Rojas y ásperas, las manos de mamá remueven retales de colores en una caja de cartón y David retiene los aromas. Almidón y lejía y sosa y una luz algodonosa en los cristales de la ventana. La casa que nunca habité es más real y tangible que este mordisqueado lápiz mío que traza garabatos sobre el papel. Incrédulo y algo decepcionado, David inquiere:

– ¿En serio? ¿Así escapó, de culo?

– Como lo oyes, hijo.

– Bueno, pero dejó a sus perseguidores con un palmo de nances. Les dio esquinazo. Y le echó valor al asunto, a que sí.

– Le echó una botella enterita de coñac. Eso es lo que tu padre le echó al asunto.
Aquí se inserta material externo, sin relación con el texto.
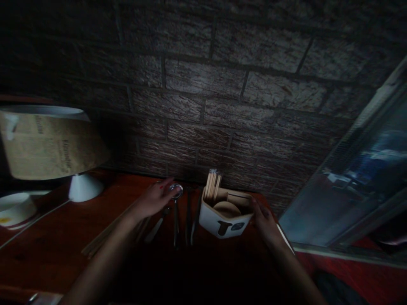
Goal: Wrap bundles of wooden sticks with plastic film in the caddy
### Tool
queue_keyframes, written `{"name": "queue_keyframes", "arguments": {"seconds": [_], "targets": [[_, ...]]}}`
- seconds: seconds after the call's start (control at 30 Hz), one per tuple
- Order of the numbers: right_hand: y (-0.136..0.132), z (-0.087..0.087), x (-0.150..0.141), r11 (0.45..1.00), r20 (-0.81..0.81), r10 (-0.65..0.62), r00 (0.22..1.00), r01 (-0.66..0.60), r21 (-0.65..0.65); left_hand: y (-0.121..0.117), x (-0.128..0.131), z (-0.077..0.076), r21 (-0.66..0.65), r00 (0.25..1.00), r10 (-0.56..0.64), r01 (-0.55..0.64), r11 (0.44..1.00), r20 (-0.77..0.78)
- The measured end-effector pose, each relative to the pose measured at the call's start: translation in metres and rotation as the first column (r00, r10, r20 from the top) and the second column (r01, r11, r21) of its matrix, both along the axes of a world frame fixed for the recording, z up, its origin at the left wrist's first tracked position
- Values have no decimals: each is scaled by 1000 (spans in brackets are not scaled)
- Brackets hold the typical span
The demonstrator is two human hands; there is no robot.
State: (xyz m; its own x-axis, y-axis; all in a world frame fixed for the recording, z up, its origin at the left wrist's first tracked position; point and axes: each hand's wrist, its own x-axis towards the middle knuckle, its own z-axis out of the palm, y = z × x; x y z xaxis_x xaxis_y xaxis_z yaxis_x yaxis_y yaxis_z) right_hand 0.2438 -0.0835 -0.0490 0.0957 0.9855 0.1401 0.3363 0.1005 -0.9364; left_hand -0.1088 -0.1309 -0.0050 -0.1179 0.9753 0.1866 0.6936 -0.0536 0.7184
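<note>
My left hand (156, 198) reaches over the table with its fingers stretched out and apart. Its thumb tip is at the bowl of a metal spoon (176, 212); whether it touches cannot be told. Beneath and beside this hand lie a fork (158, 225), long thin sticks (110, 233) like chopsticks, and dark slender utensils (188, 218). My right hand (264, 221) grips the right side of a white utensil holder (219, 222) with a dark T-shaped mark. Wooden chopsticks (210, 186) stand in its left part, and a round tan thing (227, 209) shows inside.
A brown wooden table (47, 250) runs along a stone-brick wall (203, 80). At left stand a lamp with a newsprint shade (54, 144) and a white paper bowl (17, 209), a thin cord passing by. Right of the table are a glass panel (330, 186) and red floor (346, 271).
</note>
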Motion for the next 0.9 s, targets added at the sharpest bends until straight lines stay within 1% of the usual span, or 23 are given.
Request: {"name": "queue_keyframes", "arguments": {"seconds": [0.03, 0.07, 0.1, 0.2, 0.23, 0.27, 0.33, 0.4, 0.47, 0.5, 0.57, 0.63, 0.73, 0.8, 0.83, 0.9], "targets": [[-2, 3, -1, 1000, 4, 22, 1000, -22, -1, 9, 13, 6, 46, 987, -99, 93, 995, 128], [-3, 7, -1, 999, 9, 35, 999, -35, 5, 18, 25, 12, 61, 954, -175, 165, 984, 241], [-3, 10, -1, 999, 9, 44, 999, -44, 23, 27, 36, 16, 74, 922, -223, 211, 975, 315], [3, 29, -2, 989, -23, 53, 998, -50, 139, 49, 58, 26, 89, 840, -327, 321, 943, 433], [6, 38, -4, 983, -44, 59, 997, -50, 178, 55, 63, 29, 93, 816, -353, 350, 932, 459], [9, 49, -9, 977, -72, 91, 993, -76, 198, 61, 65, 32, 96, 800, -368, 368, 925, 473], [18, 74, -23, 958, -111, 191, 975, -161, 239, 70, 67, 38, 102, 783, -383, 385, 917, 491], [29, 97, -41, 927, -99, 315, 944, -283, 245, 77, 66, 43, 116, 775, -392, 389, 914, 495], [41, 113, -59, 896, -77, 410, 909, -386, 220, 80, 64, 47, 135, 762, -412, 401, 906, 499], [46, 117, -67, 883, -73, 441, 894, -418, 216, 81, 62, 48, 142, 756, -422, 409, 902, 500], [55, 118, -77, 856, -87, 496, 864, -470, 217, 81, 59, 49, 131, 751, -434, 429, 894, 497], [61, 113, -80, 827, -105, 551, 828, -526, 197, 80, 57, 48, 107, 760, -436, 442, 890, 482], [67, 101, -75, 802, -124, 596, 793, -583, 130, 79, 57, 47, 88, 796, -425, 431, 898, 430], [69, 95, -71, 794, -91, 608, 789, -603, 78, 78, 58, 46, 78, 822, -417, 421, 904, 387], [69, 92, -69, 780, -63, 626, 778, -623, 56, 78, 58, 46, 72, 829, -420, 425, 902, 368], [69, 90, -68, 725, -21, 688, 725, -688, 18, 78, 60, 45, 54, 834, -441, 450, 891, 332]]}}
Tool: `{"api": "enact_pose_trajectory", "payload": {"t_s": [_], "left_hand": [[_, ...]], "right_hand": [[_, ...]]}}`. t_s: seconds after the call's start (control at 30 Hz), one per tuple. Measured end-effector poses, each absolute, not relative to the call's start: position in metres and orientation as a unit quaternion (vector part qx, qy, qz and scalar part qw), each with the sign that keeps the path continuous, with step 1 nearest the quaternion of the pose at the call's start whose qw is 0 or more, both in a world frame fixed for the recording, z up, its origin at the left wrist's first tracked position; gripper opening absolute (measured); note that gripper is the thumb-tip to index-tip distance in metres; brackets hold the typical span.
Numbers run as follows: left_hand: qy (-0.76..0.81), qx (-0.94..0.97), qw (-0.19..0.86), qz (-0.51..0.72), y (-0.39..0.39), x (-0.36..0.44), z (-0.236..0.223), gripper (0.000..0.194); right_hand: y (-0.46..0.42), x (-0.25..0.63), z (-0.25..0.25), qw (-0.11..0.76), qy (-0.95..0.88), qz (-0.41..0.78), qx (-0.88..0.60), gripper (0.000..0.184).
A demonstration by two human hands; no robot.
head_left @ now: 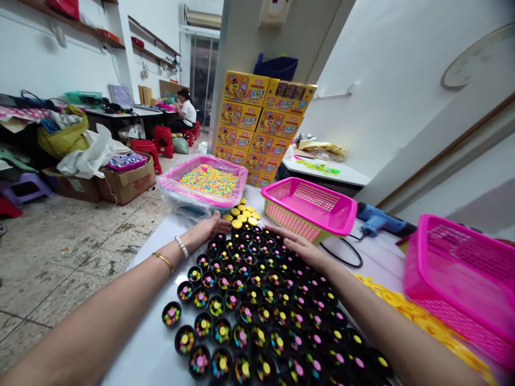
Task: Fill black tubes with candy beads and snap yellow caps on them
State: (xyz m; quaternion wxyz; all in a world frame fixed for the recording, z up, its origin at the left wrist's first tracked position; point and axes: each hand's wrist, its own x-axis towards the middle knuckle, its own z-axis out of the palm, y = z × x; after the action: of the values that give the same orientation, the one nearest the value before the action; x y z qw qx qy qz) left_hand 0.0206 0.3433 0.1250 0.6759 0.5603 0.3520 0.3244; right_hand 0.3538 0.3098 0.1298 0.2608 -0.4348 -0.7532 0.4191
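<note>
Big Chinese characters, seemingly 魔米杯 with an exclamation mark, are running across the stacked yellow cardboard boxes [277,145] rising at the far end of the white tabletop [145,354]; the small corner logos are too tiny for me to read. Along the tabletop's left edge, a bare strip is leaving room between the floor and the crowded round black cups [253,296], each holding coloured candies. The cups are filling the middle and spreading to the near edge.

The person's left hand [213,228] is opening wide, fingers straight, beside the cups' far left corner, near the shiny yellow round caps [241,217]. The right hand [301,249] is lying open, palm down and fingers extended, over the cups' far right side.

Toward the far left corner, a plastic-lined pink basket [169,185] is holding loose candies. A pink-and-green lattice basket [333,212] is standing near the far edge, a blue power tool [376,220] beside it. Yellow plastic rings [406,311] and a deep pink plastic basket [438,273] are taking up the right side.
</note>
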Motion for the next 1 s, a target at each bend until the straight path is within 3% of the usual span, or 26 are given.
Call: {"api": "enact_pose_trajectory", "payload": {"t_s": [0.37,0.77,1.0], "left_hand": [[0.376,0.632,0.56,0.381,0.342,0.022,0.116,0.072],[0.392,0.667,0.506,0.382,0.337,0.02,0.119,0.073],[0.432,0.682,0.434,0.399,0.335,0.019,0.118,0.063]], "right_hand": [[0.303,0.336,0.15,0.191,-0.789,0.439,-0.385,0.066],[0.305,0.325,0.15,0.187,-0.804,0.428,-0.367,0.067],[0.31,0.322,0.144,0.184,-0.811,0.426,-0.357,0.066]]}}
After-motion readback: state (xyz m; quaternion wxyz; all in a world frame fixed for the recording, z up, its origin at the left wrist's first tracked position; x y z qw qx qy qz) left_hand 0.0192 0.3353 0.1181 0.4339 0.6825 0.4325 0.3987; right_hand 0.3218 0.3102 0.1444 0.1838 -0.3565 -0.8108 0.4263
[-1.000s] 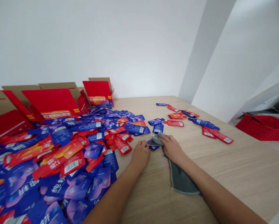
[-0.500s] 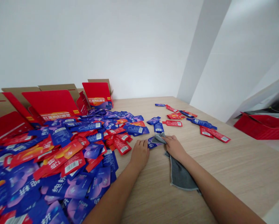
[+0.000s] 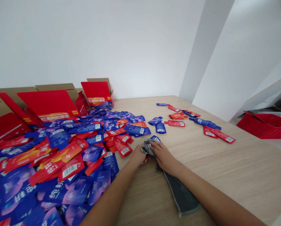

David no vio la tan comentada fuga nocturna, pero él menos que nadie quería faltar a la verdad, en este episodio cuando menos, y por eso me la contó años después con pelos y señales. Nuestro padre iba descalzo y con los faldones de la camisa fuera del pantalón, ya que apenas tuvo tiempo de vestirse al saltar de la cama, pero no fue el canguelo ante la llegada de la bofia ni el coñac ingerido lo que le hizo resbalar de culo por la escarpada ladera del torrente con los zapatos en una mano y en la otra la botella de Fundador, aunque ciertamente la situación se parecía bastante a otras muchas que el vecindario había tenido ocasión de presenciar: el tarambana, el cantamañanas de Víctor Bartra corriendo a deshora en busca de sus amigotes de farra con el consiguiente disgusto de su mujer, conforme, podía hacer pensar en eso, pero no iba borracho ni cagado de miedo. Desapareció brincando en ese tránsito borroso de la noche al amanecer, en la parte trasera de la casa que años atrás no era trasera, sino vistosa fachada y humilde jardín, tenías que verle corriendo descalzo ladera abajo, primero sorteando pedruscos atrapados por raíces de higuera y muñones resecos de encina y enseguida dejándose ir de culo hasta el fondo del barranco envuelto en una nube de polvo rojo, y quedarse allí de pie conteniendo su furia y su despecho, pero entero y alerta y rápido como una centella, según mi hermano David, más bien como un espantapájaros o un pato mareado, según mamá, con el pantalón desgarrado y el culo ensangrentado al aire.

– Y por supuesto con la botella intacta y a salvo, faltaría más. Así es como tu querido padre se marchó de casa. Un triste espectáculo, hijo.

Pero si he de proceder por orden, si ese tumulto de voces me da un respiro, la historia que me propongo contar empieza de verdad cuando el inspector Galván llama a la puerta de casa un día que yo no estoy en casa.

Vivimos en lo alto de la ciudad, en un callejón sin salida y casi al borde de un barranco, pero nuestra casa tiene dos puertas, una de ellas se abre al callejón y al día, y la otra a la noche y al barranco, un tajo no muy profundo de tierra rojiza y paredes escarpadas y porosas que se desmoronan dócilmente nada más acercarte a ellas. Ignoro si en esta ocasión el inspector toca el timbre de la puerta de día o golpea la puerta de noche con la vieja aldaba, una delicada mano de niña empuñando con firmeza una bola de hierro oxidada, pero mi hermano David, que está convencido de que las dos puertas cumplen funciones distintas pero complementarias -por decirlo a su manera: una sirve para ocultarse en casa de día, la otra para escapar de noche-, lo que seguramente oye ese mediodía con sol y rachas de lluvia intermitentes son los golpes de la aldaba, y es lógico porque la visita llega esta vez en horas de restricción de la luz, y sin corriente ya me dirás cómo iba a sonar el timbre. En cualquier caso, tú de ningún modo podías oírlo, porque no estabas aquí ni allá ni en ninguna parte, monicaco, aún no habías salido del cascarón.